Close encounters

The abducted Bay Area girls I’ll never forget about

Like the author of this week’s cover story, I learned about the East Area Rapist, now known as the Golden State Killer, only recently. I was a toddler when he terrorized the Bay Area, where I grew up. And by the time I moved to the Sacramento suburbs, where he committed the bulk of his crimes, it had been 15 years since he’d struck that region.

However, in the mid-1980s, I vividly remember being worried about a different serial rapist/killer. He was known as the Night Stalker and was mostly active in Southern California, though he murdered people in Northern California, too. I was a latchkey kid back in those days and—due to newspaper and TV coverage of his crimes—remember having my guard up. Two events cemented my fears.

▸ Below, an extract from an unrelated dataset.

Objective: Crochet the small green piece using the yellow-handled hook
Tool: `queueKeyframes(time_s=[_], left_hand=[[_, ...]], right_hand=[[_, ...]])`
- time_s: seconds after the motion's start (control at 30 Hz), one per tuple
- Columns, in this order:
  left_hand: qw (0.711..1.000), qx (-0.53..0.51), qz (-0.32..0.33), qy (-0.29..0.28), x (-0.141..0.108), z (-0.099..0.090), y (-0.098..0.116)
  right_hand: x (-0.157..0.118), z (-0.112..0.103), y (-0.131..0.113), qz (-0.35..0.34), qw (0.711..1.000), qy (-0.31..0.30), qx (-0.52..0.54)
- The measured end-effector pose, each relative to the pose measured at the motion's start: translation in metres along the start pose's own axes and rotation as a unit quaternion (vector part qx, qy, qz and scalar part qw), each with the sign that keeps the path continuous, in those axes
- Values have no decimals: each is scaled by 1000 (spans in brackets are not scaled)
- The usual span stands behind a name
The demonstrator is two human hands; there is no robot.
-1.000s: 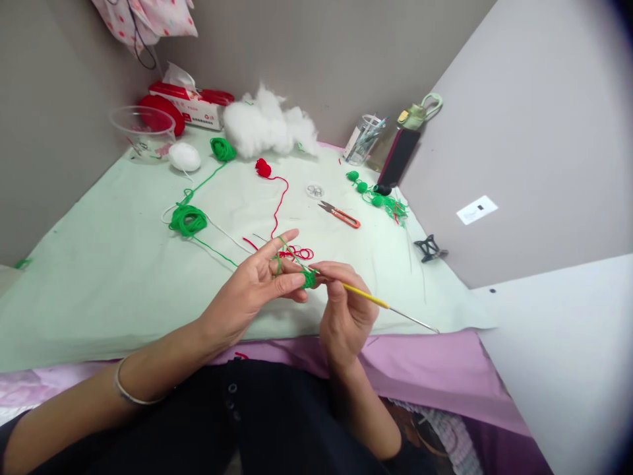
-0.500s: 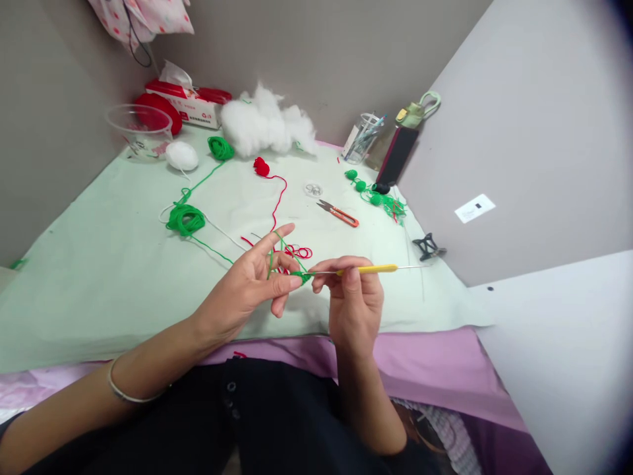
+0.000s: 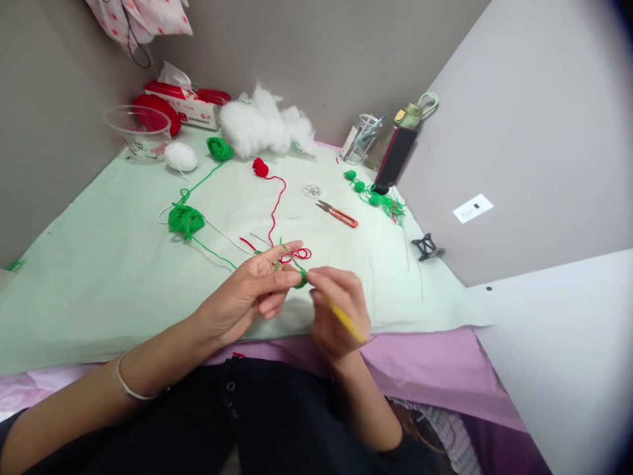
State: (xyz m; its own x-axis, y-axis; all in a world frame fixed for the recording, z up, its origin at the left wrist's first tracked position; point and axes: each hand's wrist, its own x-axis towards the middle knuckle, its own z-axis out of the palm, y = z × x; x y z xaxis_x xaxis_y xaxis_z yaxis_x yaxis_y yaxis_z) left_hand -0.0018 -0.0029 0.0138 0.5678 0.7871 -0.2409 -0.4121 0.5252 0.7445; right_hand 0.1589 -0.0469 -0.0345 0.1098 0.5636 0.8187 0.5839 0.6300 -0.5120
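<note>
We locate the green piece (image 3: 301, 280) above the front part of the counter (image 3: 113, 284), between the two hands. The left hand (image 3: 257, 284) pinches it between thumb and fingers; we note a green strand (image 3: 295, 262) passing over its extended index finger. The right hand (image 3: 341, 310) is closed around the yellow hook (image 3: 347, 321), its fingertips at the right side of the piece. The hook is blurred and its handle slants toward the front edge; we cannot tell where its tip sits. The hands are close together at the piece.

Just beyond the left hand we find loose red loops (image 3: 304, 253). A red strand (image 3: 275, 214) runs from the red ball (image 3: 260, 167) toward that hand. To the left lie a green coil (image 3: 186, 221) and a white ball (image 3: 180, 157). Orange snips (image 3: 339, 214) lie right of the red strand, near a clear dish (image 3: 312, 196).
</note>
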Motion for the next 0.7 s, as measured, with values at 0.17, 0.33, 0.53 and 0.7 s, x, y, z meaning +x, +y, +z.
queueKeyframes(time_s=[0.17,0.33,0.53,0.7], left_hand=[[999,6,31,11,0,1,4],[994,61,87,32,-1,3,-4],[1000,-15,13,4,4,-2,-5],[999,-43,20,9,6,-3,2]], right_hand=[[17,2,-2,195,947,41,252],[14,6,-4,153,974,0,168],[6,6,-4,-3,1000,22,-2],[19,1,-3,191,955,42,221]])
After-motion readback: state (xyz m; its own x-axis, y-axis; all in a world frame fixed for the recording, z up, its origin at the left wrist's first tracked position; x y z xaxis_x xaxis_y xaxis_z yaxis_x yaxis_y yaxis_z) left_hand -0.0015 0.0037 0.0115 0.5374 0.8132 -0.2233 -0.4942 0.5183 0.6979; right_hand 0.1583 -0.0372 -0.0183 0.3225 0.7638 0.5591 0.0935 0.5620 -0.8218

Once, while walking home from school, a classmate and I came upon a car parked conspicuously on a connector street fronted by fenced side yards that led into our neighborhood. We could see through the window a naked man holding a knife.

“Did you see that?” asked Sara, my friend.

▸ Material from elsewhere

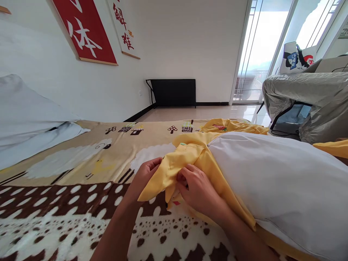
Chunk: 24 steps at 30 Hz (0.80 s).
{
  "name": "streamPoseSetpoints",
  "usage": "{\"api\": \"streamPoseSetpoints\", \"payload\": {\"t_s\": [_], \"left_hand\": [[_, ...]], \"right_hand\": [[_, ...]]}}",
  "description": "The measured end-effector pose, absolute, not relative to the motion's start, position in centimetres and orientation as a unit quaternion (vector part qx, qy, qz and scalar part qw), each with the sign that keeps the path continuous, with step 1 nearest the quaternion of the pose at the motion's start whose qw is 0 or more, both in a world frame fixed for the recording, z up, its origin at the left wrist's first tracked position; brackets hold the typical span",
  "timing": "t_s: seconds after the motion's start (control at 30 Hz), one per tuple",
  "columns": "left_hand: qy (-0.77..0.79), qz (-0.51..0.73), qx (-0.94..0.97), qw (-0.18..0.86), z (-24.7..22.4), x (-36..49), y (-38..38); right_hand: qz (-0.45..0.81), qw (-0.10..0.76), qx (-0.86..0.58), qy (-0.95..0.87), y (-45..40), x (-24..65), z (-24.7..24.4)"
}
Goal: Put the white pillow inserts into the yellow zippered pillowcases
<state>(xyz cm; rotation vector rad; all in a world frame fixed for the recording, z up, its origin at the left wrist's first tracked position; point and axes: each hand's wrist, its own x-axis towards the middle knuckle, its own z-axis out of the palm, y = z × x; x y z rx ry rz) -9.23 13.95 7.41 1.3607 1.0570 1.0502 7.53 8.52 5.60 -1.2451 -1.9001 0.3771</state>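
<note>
A yellow pillowcase [187, 154] lies bunched up in front of me, against the near end of a plump white pillow [282, 170]. My left hand [148, 174] is closed on the left edge of the yellow cloth, its fingertips partly hidden behind the fabric. Right beside it, my right hand [197, 186] pinches a fold of the same cloth between thumb and fingers. A pointed corner of the pillowcase hangs down between both hands. The yellow fabric also runs along the pillow's lower left side, under my right forearm.
Beneath everything spreads a patterned brown and beige blanket [81, 195]. More yellow cloth [233, 126] lies behind the pillow. White fabric [29, 123] is heaped at left. A folded black frame [174, 92] leans on the far wall; a table under silver covering [307, 85] stands right.
</note>
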Motion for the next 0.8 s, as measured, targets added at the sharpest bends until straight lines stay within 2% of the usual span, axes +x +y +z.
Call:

“Shhh. Walk fast, and run if he gets out,” I instructed her.

I can’t remember the exact year, but I attended that school only for second, third and fourth grades, so I was somewhere between 8 and 10 years old. I never told my parents about it—probably because I didn’t want to talk about seeing a stranger’s junk.

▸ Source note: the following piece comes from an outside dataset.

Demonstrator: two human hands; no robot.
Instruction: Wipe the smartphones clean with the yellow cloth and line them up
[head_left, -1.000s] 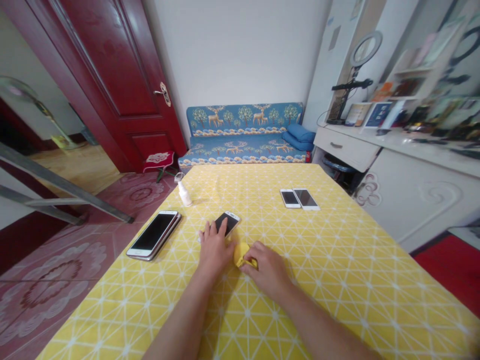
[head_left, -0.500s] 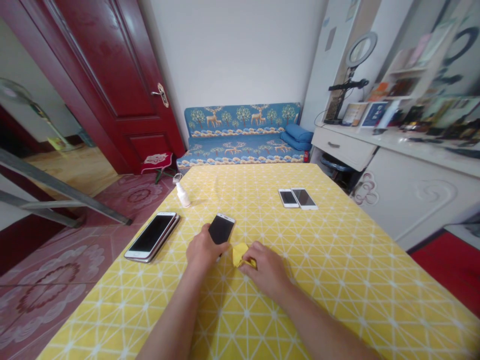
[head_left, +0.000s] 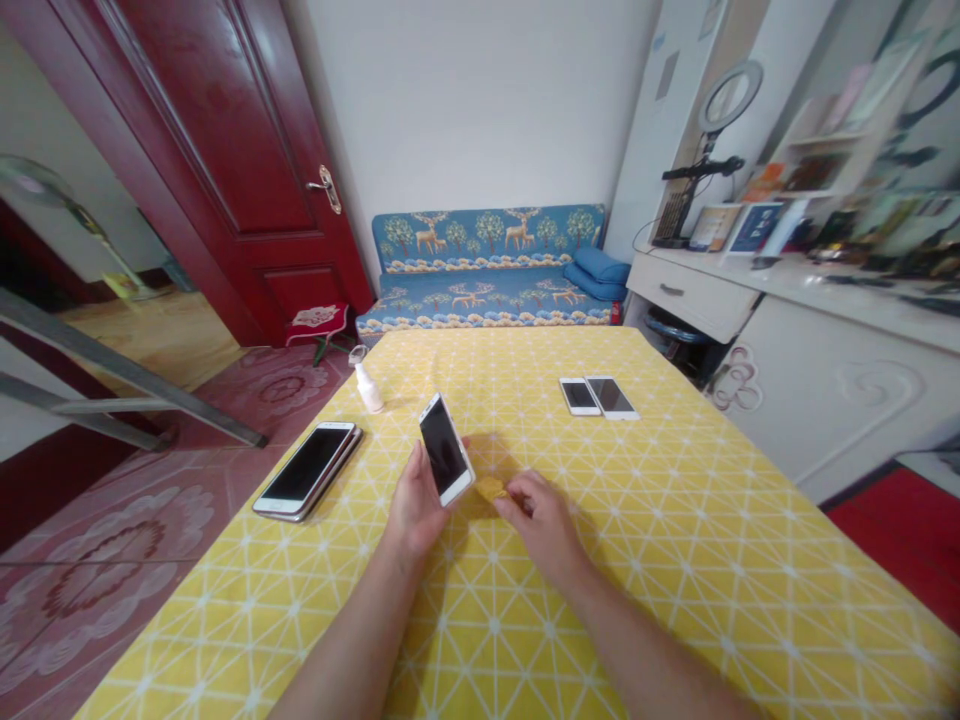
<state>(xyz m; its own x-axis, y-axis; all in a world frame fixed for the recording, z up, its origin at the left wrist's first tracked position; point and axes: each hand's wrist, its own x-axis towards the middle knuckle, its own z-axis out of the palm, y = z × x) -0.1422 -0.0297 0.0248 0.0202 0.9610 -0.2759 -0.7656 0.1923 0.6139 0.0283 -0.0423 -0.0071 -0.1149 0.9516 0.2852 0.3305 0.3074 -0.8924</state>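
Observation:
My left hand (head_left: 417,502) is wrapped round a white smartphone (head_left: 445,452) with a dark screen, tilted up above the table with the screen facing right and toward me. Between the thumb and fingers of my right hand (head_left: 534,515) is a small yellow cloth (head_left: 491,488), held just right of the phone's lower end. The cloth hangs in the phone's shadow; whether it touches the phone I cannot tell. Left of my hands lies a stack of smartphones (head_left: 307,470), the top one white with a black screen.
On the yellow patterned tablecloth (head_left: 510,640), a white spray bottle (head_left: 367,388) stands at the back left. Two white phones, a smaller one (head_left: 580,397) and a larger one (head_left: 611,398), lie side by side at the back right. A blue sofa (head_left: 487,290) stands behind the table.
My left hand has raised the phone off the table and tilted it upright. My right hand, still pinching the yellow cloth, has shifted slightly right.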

The scariest encounter, though, was when a car tapped my bicycle as I was riding home from soccer practice. I’d sensed it getting close to me, but figured the driver was slowing down to pull into a driveway on the long residential street a few blocks from my house. After recovering from nearly eating asphalt, I realized it was intentional.

I got up onto the sidewalk and pedaled as fast as I could toward home. Around a corner I whipped and so did the car—following until I rode into the driveway of a classmate who was playing basketball outside with his older brother. Only then did I turn to see the driver, who peeled away in his powder-blue hatchback. I was so shaken that my mom called the police—who could do little without a license plate number.

I couldn’t help but think of that incident when young girls started disappearing from nearby cities. Amber Swartz-Garcia, 7, was kidnapped from Pinole in 1988; Michaela Garecht, 9, was abducted in Hayward that same year; and Ilene Misheloff, 13, vanished in 1989 from neighboring Dublin while walking from school to the local ice rink.

Then, in 1991, a girl at my high school in Livermore was raped and murdered during the last week of school. Jessica McHenry’s killer, Derick Moncada, was identified through DNA evidence 16 years later. That’s also how, decades after his capture, authorities linked the Night Stalker, aka Richard Ramirez, to the rape and murder of a San Francisco girl who, like me, was 9 years old in 1984. Likewise, it’s how law enforcement found the alleged Golden State Killer, Joseph James DeAngelo, who lived in a suburb of Sacramento, the epicenter of his long crime spree.

As for the other girls whose names I’ll never forget, they remain missing. I can’t help but wonder whether the monsters who took them live among us.